§ **WHAT THIS TASK INVOLVES**
Repeat the lines below exactly as written, please, from the line with "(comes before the" to the line with "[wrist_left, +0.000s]", both lines included, and no others.

+++ SUPPLIED INFORMATION +++

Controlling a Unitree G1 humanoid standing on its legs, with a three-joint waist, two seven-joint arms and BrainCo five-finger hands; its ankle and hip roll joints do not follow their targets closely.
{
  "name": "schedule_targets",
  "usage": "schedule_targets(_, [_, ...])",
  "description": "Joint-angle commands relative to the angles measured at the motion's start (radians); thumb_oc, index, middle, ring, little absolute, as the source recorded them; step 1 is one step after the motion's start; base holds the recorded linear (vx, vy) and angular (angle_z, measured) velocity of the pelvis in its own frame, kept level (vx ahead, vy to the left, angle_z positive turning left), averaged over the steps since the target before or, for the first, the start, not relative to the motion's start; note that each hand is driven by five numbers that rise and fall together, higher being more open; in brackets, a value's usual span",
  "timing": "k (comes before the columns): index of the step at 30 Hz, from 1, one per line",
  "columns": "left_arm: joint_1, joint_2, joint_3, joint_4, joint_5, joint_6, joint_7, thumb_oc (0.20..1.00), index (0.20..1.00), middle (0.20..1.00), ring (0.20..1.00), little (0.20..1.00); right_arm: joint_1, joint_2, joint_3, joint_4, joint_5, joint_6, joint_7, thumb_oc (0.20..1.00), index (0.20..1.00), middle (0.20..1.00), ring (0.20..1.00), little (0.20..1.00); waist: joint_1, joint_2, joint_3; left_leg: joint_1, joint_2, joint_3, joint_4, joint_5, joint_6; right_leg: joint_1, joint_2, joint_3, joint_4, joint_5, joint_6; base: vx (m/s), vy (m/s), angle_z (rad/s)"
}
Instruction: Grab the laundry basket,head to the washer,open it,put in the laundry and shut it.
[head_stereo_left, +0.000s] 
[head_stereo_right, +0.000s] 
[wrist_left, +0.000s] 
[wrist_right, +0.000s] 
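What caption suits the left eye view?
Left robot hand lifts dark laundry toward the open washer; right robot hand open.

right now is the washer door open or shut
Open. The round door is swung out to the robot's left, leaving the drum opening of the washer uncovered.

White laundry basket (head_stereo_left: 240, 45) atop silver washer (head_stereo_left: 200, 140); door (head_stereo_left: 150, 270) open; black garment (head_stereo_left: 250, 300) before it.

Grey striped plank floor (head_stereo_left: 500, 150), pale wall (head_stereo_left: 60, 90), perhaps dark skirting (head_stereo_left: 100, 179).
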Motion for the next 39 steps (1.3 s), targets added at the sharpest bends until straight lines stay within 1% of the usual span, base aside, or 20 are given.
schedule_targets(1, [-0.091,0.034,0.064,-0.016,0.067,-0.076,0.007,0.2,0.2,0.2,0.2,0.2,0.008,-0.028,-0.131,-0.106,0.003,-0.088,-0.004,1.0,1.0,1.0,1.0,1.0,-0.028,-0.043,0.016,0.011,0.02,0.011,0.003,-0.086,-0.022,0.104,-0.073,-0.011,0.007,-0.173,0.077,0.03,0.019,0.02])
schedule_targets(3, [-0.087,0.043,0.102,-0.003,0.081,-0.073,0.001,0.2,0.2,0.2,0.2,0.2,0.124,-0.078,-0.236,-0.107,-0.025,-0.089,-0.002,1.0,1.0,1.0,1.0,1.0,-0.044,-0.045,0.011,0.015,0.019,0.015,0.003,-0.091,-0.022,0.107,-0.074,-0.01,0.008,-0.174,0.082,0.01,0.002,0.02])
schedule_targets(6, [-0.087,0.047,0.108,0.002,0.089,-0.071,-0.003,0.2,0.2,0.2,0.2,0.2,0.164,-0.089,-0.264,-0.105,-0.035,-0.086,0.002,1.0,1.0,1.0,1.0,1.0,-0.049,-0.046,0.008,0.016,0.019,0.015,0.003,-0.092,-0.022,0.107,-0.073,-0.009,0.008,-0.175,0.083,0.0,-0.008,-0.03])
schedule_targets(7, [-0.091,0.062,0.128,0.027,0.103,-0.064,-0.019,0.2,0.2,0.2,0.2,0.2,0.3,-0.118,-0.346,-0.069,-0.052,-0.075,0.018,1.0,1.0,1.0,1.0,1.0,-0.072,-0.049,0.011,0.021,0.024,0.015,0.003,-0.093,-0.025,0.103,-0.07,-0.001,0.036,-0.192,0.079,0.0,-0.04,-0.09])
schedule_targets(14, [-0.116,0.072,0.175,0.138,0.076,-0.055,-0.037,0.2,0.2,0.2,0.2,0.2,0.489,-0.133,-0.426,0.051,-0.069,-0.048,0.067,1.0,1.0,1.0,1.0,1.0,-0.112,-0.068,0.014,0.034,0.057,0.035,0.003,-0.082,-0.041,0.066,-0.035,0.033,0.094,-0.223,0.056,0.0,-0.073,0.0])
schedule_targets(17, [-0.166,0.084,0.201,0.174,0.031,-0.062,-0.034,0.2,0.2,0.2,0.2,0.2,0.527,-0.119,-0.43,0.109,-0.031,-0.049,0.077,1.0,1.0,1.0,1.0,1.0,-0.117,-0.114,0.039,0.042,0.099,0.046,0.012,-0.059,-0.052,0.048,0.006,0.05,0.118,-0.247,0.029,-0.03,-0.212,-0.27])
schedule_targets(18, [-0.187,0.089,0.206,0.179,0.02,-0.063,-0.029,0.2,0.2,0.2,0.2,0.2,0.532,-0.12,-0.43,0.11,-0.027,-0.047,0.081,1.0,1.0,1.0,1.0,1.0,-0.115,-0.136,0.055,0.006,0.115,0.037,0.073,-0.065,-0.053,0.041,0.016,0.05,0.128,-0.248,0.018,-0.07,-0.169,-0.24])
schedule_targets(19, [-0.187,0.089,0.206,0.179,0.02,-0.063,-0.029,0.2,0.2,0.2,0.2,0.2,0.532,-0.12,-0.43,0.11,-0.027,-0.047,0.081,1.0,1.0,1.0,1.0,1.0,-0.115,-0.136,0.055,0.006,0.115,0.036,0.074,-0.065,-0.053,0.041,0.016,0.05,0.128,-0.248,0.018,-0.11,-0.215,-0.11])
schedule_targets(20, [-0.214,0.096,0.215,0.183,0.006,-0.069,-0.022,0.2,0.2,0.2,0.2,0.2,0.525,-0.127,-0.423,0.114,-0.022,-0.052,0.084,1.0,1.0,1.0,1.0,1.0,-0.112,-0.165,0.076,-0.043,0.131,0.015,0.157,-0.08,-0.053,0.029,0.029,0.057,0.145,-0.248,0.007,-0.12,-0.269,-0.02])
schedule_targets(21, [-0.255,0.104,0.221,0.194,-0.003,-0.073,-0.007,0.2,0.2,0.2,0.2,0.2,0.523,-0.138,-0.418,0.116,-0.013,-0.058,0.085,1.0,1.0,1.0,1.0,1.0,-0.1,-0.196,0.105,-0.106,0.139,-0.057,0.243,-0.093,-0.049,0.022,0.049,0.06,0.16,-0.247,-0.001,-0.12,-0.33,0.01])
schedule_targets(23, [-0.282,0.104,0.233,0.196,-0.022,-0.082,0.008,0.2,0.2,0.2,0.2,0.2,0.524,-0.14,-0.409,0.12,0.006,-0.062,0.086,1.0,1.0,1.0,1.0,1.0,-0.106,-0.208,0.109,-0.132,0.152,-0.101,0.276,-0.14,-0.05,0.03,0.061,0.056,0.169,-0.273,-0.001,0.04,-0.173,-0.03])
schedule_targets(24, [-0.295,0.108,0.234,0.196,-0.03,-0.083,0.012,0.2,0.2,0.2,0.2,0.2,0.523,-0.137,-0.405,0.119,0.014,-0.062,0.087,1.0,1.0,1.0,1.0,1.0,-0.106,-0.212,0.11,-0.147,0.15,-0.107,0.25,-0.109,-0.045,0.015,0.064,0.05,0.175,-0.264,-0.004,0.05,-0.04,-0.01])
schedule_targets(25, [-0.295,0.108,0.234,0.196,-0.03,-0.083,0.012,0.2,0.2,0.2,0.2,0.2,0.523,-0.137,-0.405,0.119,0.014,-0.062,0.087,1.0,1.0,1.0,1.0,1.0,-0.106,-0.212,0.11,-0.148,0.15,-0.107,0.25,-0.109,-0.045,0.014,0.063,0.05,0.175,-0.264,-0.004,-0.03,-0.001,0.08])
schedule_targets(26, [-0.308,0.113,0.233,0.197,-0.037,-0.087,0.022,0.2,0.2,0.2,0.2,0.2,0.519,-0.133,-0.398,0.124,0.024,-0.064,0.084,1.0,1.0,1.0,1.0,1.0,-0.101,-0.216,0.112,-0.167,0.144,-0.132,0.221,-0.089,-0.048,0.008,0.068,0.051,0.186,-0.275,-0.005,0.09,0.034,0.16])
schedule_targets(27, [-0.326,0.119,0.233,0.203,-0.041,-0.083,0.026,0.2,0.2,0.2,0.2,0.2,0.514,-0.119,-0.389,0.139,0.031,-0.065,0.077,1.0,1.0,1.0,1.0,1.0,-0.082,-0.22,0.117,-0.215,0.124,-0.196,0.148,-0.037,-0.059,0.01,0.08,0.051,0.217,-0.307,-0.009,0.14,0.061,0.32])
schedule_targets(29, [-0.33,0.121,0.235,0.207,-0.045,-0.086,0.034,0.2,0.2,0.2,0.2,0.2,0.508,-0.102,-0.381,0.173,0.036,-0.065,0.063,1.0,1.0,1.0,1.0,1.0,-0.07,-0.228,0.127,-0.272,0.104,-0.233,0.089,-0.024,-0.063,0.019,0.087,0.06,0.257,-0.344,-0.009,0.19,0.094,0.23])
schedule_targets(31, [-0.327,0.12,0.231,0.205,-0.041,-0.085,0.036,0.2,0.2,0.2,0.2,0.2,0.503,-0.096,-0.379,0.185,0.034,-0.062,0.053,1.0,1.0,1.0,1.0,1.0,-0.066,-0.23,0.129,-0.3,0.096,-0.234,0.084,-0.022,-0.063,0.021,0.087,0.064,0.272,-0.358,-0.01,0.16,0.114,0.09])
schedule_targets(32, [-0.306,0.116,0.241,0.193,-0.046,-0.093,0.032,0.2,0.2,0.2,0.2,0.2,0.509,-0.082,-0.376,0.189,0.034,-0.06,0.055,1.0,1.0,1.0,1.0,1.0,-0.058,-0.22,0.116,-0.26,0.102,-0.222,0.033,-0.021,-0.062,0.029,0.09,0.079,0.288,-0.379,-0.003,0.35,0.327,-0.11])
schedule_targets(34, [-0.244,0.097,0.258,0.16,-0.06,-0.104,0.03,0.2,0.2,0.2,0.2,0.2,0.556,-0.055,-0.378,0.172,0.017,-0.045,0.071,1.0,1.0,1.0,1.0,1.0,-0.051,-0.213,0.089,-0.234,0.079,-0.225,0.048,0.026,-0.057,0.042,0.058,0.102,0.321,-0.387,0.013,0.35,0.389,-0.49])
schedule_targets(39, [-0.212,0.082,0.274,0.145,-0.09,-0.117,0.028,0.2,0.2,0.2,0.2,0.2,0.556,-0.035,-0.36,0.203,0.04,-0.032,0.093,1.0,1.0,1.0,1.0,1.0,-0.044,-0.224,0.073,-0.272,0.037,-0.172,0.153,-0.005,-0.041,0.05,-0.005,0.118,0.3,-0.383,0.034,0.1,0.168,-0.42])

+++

§ **RESULT FOR THIS TASK**
  "timing": "k (comes before the columns): index of the step at 30 Hz, from 1, one per line",
  "columns": "left_arm: joint_1, joint_2, joint_3, joint_4, joint_5, joint_6, joint_7, thumb_oc (0.20..1.00), index (0.20..1.00), middle (0.20..1.00), ring (0.20..1.00), little (0.20..1.00); right_arm: joint_1, joint_2, joint_3, joint_4, joint_5, joint_6, joint_7, thumb_oc (0.20..1.00), index (0.20..1.00), middle (0.20..1.00), ring (0.20..1.00), little (0.20..1.00); waist: joint_1, joint_2, joint_3; left_leg: joint_1, joint_2, joint_3, joint_4, joint_5, joint_6; right_leg: joint_1, joint_2, joint_3, joint_4, joint_5, joint_6; base: vx (m/s), vy (m/s), angle_z (rad/s)"
}
Instruction: Grab the laundry basket,head to the washer,open it,put in the laundry and shut it.
[head_stereo_left, +0.000s] 
[head_stereo_right, +0.000s] 
[wrist_left, +0.000s] 

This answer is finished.